Pour Rochette, Blin et Cassière (2025), faire référence à un « beau travail » dans le domaine des soins permet de décrire « l’exécution harmonieuse d’un geste technique ou un échange entre soignant et patient empreint d’humanité », ce qui diffère de la notion de bon travail (avec laquelle est souvent assimilée ou confondue) qui fait plutôt référence au respect des standards médicaux, à la conformité aux protocoles officiels et aux critères mesurables de performance.

 

Ramener la notion de « beau travail » aux autres professions en dehors de toute considération sectorielle revient donc à laisser à chacun la possibilité de développer ses pratiques professionnelles n’intervenant pas seulement en amont de la performance, mais aussi en amont de la santé : elles influencent en effet la perception de la charge, le sens du travail et la qualité des relations au sein des équipes.

 

Dans la mesure où la qualité de vie ne se décrète pas mais se construit dans le travail lui‑même, à travers les marges de manœuvre, la reconnaissance, la coopération et la capacité à s’exprimer, permettre à chacun de faire un beau travail c’est par conséquent considérer qu’il n’est ni un « sauveur » ni un simple exécutant, mais un acteur qui peut transformer les objectifs organisationnels en conditions de travail soutenables. Cela suppose néanmoins que l’organisation lui laisse de la marge de manœuvre et des outils de discussion. C’est à cette condition essentielle que la QVCT de chacun pourra exister.

 

Quelques précisions toutefois au niveau organisationnel ; tout d’abord, ayons bien conscience d’un point essentiel : là où les pratiques de management restent réduites au contrôle, au reporting et à la pression, la QVCT reste un discours. Par contre, là où le manager s’engage dans l’analyse du travail, la régulation des tensions et la discussion collective, la QVCT devient un levier concret. Autrement dit, tout dispositif se limitant aux seuls dispositifs de QVT utiles qui existent aura une efficacité qui restera limitée si l’organisation ne modifie pas les conditions de travail sous‑jacentes. Mais cela sera différent si chacun peut faire un beau travail. Or cela suppose néanmoins deux choses : des compétences managériales spécifiques (écoute, régulation, analyse du travail, coopération) et une organisation du travail qui les rend possibles.

 

Ensuite, ayons à l’esprit que le beau travail constitutif de la QVCT renvoie aussi à des gestes simples mais structurants : rendre les arbitrages compréhensibles, protéger un temps de travail utile, accueillir les alertes sans les réduire à des « problèmes individuels », soutenir les coopérations et traiter les difficultés avant qu’elles ne se cristallisent.

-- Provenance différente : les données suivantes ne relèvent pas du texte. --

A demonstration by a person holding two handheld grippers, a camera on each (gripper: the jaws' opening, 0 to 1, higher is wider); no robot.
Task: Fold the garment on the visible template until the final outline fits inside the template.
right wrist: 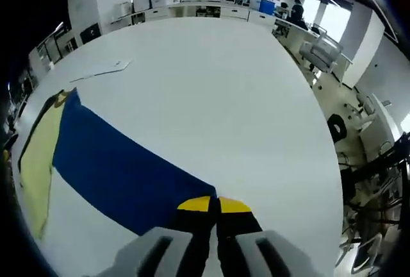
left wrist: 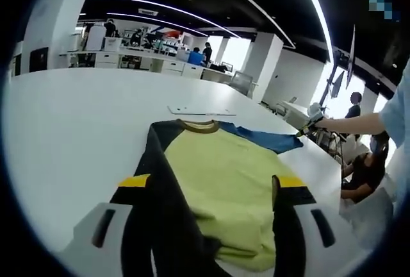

Les recherches montrent en effet que lorsque les managers discutent des contenus du travail avec leurs équipes, l’implication, la qualité du travail et la santé mentale s’en trouvent renforcées. C’est là que les pratiques de management et les managers eux-mêmes deviennent une ressource de travail plutôt qu’un facteur de contrainte.

 

Enfin, du point de vue organisationnel, acceptons que reconnaître ce beau travail, c’est accepter qu’il ne se limite pas aux seules « bonnes pratiques » individuelles. Il s’inscrit en effet dans une chaîne de décisions et de choix organisationnels : choix de charge, de délais, de hiérarchies, de temps de discussion, de dispositifs de formation et de prévention. Une politique QVCT sérieuse ne se limite donc pas à appeler chacun à « bien faire » (au premier rang les managers) ; elle doit donner à chacun du temps, des outils, des espaces de débat et des soutiens institutionnels. Sans cela, la QVCT reste un discours ; avec cela, elle devient une véritable pratique de management du travail, au cœur de la performance collective : le Nouveau Plan Santé au Travail (2026-2030) va d’ailleurs dans ce sens.

 

 

Pour aller plus loin :

 

  • Rochette, C., Blin, A. et Cassière, F. (2025). Reconnaissance du beau travail et du bon travail en milieu hospitalier : une étude de la perception des cadres de santé. Revue internationale de psychosociologie et de gestion des comportements organisationnels - RIPCO, . XXXI(85), 57-79.